PROBLEM REQUIREMENTS:
Would you copy the listing below exactly, keeping the pictures out?

GIVEN DATA:
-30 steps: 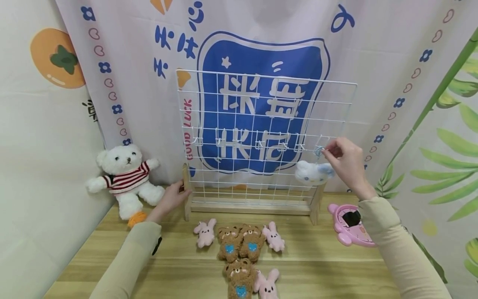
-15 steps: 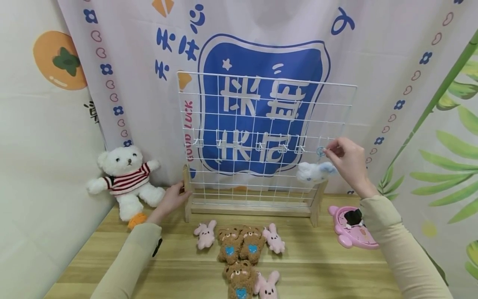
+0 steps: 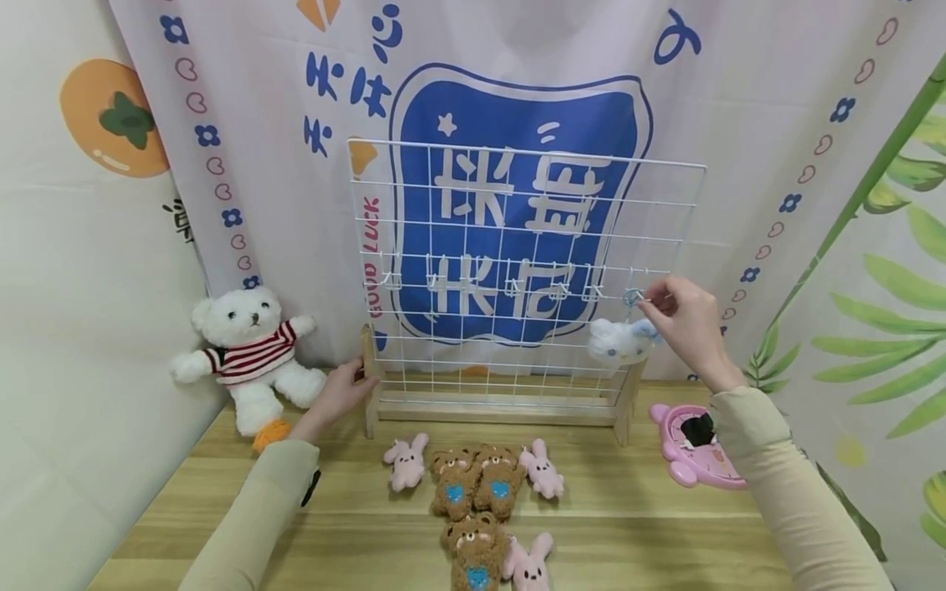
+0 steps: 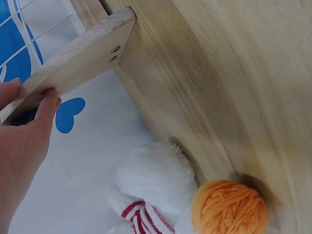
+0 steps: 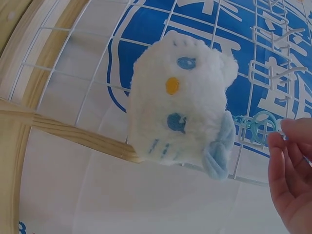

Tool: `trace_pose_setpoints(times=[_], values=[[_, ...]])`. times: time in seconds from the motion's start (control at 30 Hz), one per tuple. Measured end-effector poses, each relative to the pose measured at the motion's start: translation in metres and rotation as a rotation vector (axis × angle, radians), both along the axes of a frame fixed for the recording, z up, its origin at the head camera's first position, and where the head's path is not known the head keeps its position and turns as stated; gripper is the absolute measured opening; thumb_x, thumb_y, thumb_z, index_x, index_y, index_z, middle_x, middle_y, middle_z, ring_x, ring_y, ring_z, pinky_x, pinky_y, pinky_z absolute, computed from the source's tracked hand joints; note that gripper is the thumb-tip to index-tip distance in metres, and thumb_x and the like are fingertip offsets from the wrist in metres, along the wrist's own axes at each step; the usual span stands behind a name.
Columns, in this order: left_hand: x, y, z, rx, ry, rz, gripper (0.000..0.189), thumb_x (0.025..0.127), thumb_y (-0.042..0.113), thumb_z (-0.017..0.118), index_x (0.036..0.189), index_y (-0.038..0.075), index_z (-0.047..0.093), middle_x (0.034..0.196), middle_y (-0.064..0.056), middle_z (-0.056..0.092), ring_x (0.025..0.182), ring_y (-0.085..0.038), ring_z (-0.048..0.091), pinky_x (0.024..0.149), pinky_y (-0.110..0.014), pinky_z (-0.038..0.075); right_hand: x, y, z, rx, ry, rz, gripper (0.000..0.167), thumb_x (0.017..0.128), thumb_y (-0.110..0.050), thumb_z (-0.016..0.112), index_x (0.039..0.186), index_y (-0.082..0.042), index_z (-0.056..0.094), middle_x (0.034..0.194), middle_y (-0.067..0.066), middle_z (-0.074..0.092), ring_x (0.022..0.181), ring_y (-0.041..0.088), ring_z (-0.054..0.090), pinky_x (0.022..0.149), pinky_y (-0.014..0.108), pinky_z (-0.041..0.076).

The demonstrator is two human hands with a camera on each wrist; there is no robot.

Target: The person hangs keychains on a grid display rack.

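Hanging in front of the right part of the wire grid [image 3: 521, 153], the white plush keychain [image 5: 178, 102], with its yellow nose and blue bow [image 5: 219, 148], dangles just below my right hand [image 3: 685, 318]. I have its light blue ring [image 5: 254, 127] pinched between thumb and forefinger, the tips nearly meeting on it; whether the ring is round a hook, I cannot tell. Along the grid to the left runs a row of white hooks [image 3: 514, 286]. My left hand [image 3: 342, 394] is closed round the left wooden post [image 3: 372, 410], thumb on one side and fingers on the other.

Beside that hand sits a white teddy bear [image 3: 254, 353] in a red-striped top, an orange yarn ball [image 3: 271, 435] near its foot. On the wooden table [image 3: 628, 509], in front of the stand, I have three brown bears [image 3: 455, 480] lying close together and three pink bunnies [image 3: 407, 462] around them. Near my right sleeve [image 3: 754, 427] lies a pink bear-eared object [image 3: 713, 468] with something black on it. Behind everything hangs a printed cloth [image 3: 739, 123] with a large blue panel.
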State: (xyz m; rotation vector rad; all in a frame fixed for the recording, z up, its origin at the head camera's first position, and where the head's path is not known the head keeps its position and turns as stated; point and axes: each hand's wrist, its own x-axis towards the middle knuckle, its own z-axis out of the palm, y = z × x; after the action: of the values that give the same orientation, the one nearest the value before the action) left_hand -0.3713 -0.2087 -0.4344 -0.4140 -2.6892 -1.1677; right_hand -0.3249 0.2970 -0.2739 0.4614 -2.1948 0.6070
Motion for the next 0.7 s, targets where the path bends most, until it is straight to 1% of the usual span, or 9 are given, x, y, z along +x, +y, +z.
trace_pose_setpoints(times=[0.2,0.3,0.4,0.5,0.57,0.63,0.7], values=[[0.003,0.002,0.004,0.003,-0.001,-0.004,0.046,0.100,0.009,0.055,0.137,-0.015,0.045,0.131,-0.039,0.055,0.122,-0.051,0.056,0.102,-0.056,0.050,0.004,0.002,-0.003,-0.019,-0.026,-0.005,0.016,0.088,-0.005,0.072,0.098,0.005,0.064,0.090,0.019,0.068,0.073,0.009,0.058,0.065,-0.003,0.041],[0.003,0.002,0.004,0.006,-0.007,-0.005,0.046,0.100,0.009,0.054,0.137,-0.015,0.045,0.131,-0.039,0.055,0.122,-0.051,0.056,0.102,-0.056,0.050,0.012,0.002,-0.007,-0.064,-0.027,-0.014,0.021,0.087,-0.005,0.073,0.101,0.006,0.062,0.090,0.020,0.067,0.074,0.001,0.055,0.065,-0.004,0.042],[0.003,0.003,0.003,0.012,-0.014,-0.004,0.045,0.100,0.010,0.055,0.137,-0.014,0.046,0.132,-0.038,0.055,0.123,-0.051,0.056,0.102,-0.055,0.050,0.022,0.001,-0.016,-0.087,-0.031,-0.018,0.023,0.086,-0.003,0.074,0.101,0.007,0.060,0.088,0.020,0.067,0.073,-0.005,0.052,0.065,-0.003,0.042],[0.001,0.002,0.001,0.017,-0.021,-0.008,0.046,0.100,0.011,0.055,0.137,-0.014,0.046,0.132,-0.038,0.055,0.123,-0.051,0.056,0.101,-0.056,0.051,0.031,-0.004,-0.035,-0.075,-0.059,0.010,0.021,0.084,-0.001,0.074,0.098,0.006,0.060,0.084,0.018,0.067,0.071,-0.007,0.052,0.062,0.001,0.046],[0.001,0.001,0.000,0.013,-0.021,-0.011,0.046,0.101,0.011,0.054,0.138,-0.014,0.045,0.132,-0.038,0.055,0.123,-0.051,0.055,0.101,-0.056,0.051,0.035,-0.011,-0.052,-0.049,-0.114,0.053,0.017,0.085,-0.001,0.074,0.096,0.004,0.062,0.083,0.015,0.068,0.069,-0.003,0.055,0.061,0.007,0.050],[0.000,0.000,-0.001,0.011,-0.016,-0.012,0.047,0.101,0.012,0.054,0.138,-0.014,0.045,0.132,-0.038,0.055,0.123,-0.051,0.055,0.101,-0.056,0.051,0.036,-0.021,-0.072,-0.025,-0.210,0.106,0.014,0.085,-0.001,0.073,0.095,0.001,0.063,0.082,0.012,0.069,0.069,0.002,0.059,0.061,0.013,0.053],[-0.001,-0.001,-0.001,0.011,-0.011,-0.013,0.046,0.101,0.011,0.053,0.139,-0.014,0.044,0.132,-0.038,0.055,0.123,-0.051,0.055,0.101,-0.056,0.050,0.034,-0.031,-0.093,0.018,-0.328,0.150,0.010,0.086,-0.003,0.071,0.093,-0.002,0.064,0.082,0.008,0.070,0.069,0.007,0.062,0.062,0.016,0.054]])
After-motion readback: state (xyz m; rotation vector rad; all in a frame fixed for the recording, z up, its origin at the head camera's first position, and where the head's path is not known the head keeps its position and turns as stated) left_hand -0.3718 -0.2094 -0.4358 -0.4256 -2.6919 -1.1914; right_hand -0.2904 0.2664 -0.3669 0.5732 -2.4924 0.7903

PROBLEM SOLUTION:
-30 steps: 
-15 steps: 
+0 steps: 
+0 steps: 
+0 steps: 

Tool: `trace_pose_setpoints(times=[_], values=[[_, ...]])`. times: time in seconds from the motion's start (control at 30 Hz), one per tuple. Measured end-effector poses, each relative to the pose measured at the motion's start: translation in metres and rotation as a rotation vector (axis × angle, radians), both along the axes of a frame fixed for the recording, z up, its origin at the head camera's first position, and where the head's path is not known the head keeps its position and turns as stated; gripper is the absolute measured opening; thumb_x, thumb_y, thumb_z, index_x, index_y, index_z, middle_x, middle_y, middle_z, ring_x, ring_y, ring_z, pinky_x, pinky_y, pinky_z absolute, computed from the source's tracked hand joints; note that gripper is the thumb-tip to index-tip distance in metres, and thumb_x and the like are fingertip offsets from the wrist in metres, along the wrist's own axes at each step; the usual span stands behind a name.
Columns, in this order: left_hand: x, y, z, rx, ry, rz, gripper (0.000..0.189), thumb_x (0.025..0.127), thumb_y (-0.042..0.113), thumb_z (-0.017..0.118), index_x (0.036..0.189), index_y (-0.038..0.075), index_z (-0.047..0.093), middle_x (0.034..0.196), middle_y (-0.064..0.056), middle_z (-0.056..0.092), ring_x (0.025..0.182), ring_y (-0.085..0.038), ring_z (-0.048..0.091), pinky_x (0.024..0.149), pinky_y (-0.110..0.014), pinky_z (-0.038..0.075); right_hand: x, y, z, rx, ry, rz, gripper (0.000..0.167), thumb_x (0.017..0.128), thumb_y (-0.110..0.050), thumb_z (-0.016..0.112), index_x (0.039..0.186), index_y (-0.082..0.042), index_z (-0.056..0.094), middle_x (0.034..0.194), middle_y (-0.067..0.066), middle_z (-0.074..0.092), ring_x (0.022..0.181), ring_y (-0.041..0.088), ring_z (-0.054..0.090), pinky_x (0.022..0.149), pinky_y (-0.014..0.108), pinky_z (-0.041..0.076).

The demonstrator is two human hands with a camera on each wrist; there is no robot.

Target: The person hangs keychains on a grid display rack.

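Hanging in front of the right part of the wire grid [image 3: 521, 153], the white plush keychain [image 5: 178, 102], with its yellow nose and blue bow [image 5: 219, 148], dangles just below my right hand [image 3: 685, 318]. I have its light blue ring [image 5: 254, 127] pinched between thumb and forefinger, the tips nearly meeting on it; whether the ring is round a hook, I cannot tell. Along the grid to the left runs a row of white hooks [image 3: 514, 286]. My left hand [image 3: 342, 394] is closed round the left wooden post [image 3: 372, 410], thumb on one side and fingers on the other.

Beside that hand sits a white teddy bear [image 3: 254, 353] in a red-striped top, an orange yarn ball [image 3: 271, 435] near its foot. On the wooden table [image 3: 628, 509], in front of the stand, I have three brown bears [image 3: 455, 480] lying close together and three pink bunnies [image 3: 407, 462] around them. Near my right sleeve [image 3: 754, 427] lies a pink bear-eared object [image 3: 713, 468] with something black on it. Behind everything hangs a printed cloth [image 3: 739, 123] with a large blue panel.
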State: (xyz m; rotation vector rad; all in a frame fixed for the recording, z up, its origin at the head camera's first position, and where the head's path is not known the head keeps its position and turns as stated; point and axes: each hand's wrist, its own x-axis towards the middle knuckle, its own z-axis out of the palm, y = z × x; after the action: of the values that give the same orientation, the one nearest the value before the action) left_hand -0.3713 -0.2087 -0.4344 -0.4140 -2.6892 -1.1677; right_hand -0.3249 0.2970 -0.2739 0.4614 -2.1948 0.6070
Motion for the next 0.7 s, targets where the path bends most, until it is straight to 1% of the usual span, or 9 are given, x, y, z along +x, +y, +z.
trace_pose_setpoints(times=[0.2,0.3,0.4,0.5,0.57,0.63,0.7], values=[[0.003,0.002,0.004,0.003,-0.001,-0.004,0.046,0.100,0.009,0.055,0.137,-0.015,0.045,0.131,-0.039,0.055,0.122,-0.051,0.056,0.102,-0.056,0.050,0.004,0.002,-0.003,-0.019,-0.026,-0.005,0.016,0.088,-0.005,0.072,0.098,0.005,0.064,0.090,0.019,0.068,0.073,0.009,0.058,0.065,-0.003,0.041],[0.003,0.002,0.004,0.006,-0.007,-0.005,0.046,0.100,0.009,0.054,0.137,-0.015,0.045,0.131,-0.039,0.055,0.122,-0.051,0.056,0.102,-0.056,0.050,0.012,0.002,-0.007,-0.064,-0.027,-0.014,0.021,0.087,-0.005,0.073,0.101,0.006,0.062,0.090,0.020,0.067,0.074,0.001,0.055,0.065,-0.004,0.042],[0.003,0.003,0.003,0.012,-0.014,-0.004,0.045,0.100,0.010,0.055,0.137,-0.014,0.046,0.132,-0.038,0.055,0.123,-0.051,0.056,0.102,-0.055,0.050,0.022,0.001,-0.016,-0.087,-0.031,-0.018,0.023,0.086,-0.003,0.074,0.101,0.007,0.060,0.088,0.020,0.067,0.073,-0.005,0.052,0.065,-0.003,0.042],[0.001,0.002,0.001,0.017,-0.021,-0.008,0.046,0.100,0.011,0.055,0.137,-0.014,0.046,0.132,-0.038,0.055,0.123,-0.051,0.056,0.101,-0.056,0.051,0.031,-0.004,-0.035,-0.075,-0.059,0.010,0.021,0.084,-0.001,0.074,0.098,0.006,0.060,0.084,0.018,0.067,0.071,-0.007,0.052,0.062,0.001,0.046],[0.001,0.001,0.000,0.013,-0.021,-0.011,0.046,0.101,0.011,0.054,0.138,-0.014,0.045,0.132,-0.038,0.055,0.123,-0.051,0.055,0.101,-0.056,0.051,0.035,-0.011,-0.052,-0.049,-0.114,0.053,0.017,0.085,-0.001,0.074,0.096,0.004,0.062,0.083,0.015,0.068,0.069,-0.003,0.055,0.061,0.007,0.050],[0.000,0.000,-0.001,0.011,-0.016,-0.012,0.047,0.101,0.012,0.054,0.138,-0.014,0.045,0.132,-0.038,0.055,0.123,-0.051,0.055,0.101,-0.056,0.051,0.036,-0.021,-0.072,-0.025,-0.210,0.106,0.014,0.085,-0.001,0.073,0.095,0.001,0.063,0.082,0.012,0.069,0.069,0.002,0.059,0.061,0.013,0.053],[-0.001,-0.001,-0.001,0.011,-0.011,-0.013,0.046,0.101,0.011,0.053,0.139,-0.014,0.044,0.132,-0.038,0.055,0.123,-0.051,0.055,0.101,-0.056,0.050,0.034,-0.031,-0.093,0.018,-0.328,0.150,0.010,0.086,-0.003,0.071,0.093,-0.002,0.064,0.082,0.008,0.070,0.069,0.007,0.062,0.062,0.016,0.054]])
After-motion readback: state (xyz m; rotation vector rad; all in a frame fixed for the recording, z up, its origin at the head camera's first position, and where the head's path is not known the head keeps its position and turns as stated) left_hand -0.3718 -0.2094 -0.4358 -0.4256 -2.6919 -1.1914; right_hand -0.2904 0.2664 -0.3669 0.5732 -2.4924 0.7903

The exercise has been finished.